» **Exercise requirements**: Take the data below and copy exactly the lines starting at the one with "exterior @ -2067" and finishing at the one with "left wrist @", both included.

» **Data shown**:
▼▼▼

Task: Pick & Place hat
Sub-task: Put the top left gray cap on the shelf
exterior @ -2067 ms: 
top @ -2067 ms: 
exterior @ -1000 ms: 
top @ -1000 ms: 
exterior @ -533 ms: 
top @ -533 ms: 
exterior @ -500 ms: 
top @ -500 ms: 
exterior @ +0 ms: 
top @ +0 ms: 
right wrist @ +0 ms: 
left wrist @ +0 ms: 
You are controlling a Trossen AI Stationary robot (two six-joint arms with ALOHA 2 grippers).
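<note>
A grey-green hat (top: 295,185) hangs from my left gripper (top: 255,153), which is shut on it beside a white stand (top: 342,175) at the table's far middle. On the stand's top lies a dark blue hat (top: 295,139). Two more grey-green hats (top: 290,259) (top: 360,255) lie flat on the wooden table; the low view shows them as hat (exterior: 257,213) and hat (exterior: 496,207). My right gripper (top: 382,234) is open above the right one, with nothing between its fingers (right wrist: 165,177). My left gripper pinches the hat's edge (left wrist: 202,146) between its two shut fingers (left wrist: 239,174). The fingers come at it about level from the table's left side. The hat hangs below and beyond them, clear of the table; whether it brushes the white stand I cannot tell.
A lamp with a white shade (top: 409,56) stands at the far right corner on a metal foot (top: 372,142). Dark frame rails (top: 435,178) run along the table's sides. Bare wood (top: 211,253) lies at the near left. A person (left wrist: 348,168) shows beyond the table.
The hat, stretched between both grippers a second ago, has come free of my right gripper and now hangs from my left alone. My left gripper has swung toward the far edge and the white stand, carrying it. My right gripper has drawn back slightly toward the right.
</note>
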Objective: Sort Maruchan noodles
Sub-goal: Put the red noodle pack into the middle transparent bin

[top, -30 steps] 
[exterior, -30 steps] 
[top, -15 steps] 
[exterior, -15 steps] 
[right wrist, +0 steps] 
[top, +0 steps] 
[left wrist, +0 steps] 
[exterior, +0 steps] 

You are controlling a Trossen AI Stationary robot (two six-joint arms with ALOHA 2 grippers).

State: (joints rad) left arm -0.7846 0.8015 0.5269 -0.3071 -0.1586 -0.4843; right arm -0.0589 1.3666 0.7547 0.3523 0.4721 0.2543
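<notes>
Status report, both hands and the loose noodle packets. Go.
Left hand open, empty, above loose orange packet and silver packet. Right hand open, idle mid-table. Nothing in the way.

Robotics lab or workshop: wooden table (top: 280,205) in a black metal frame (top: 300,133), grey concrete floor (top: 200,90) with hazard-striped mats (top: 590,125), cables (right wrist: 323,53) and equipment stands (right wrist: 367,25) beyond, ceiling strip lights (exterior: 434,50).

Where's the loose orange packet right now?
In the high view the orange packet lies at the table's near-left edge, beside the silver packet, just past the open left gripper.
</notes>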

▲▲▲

» **Your solution**:
exterior @ -2067 ms: 
top @ -2067 ms: 
exterior @ -1000 ms: 
top @ -1000 ms: 
exterior @ -533 ms: 
top @ -533 ms: 
exterior @ -500 ms: 
top @ -500 ms: 
exterior @ +0 ms: 
top @ +0 ms: 
right wrist @ +0 ms: 
left wrist @ +0 ms: 

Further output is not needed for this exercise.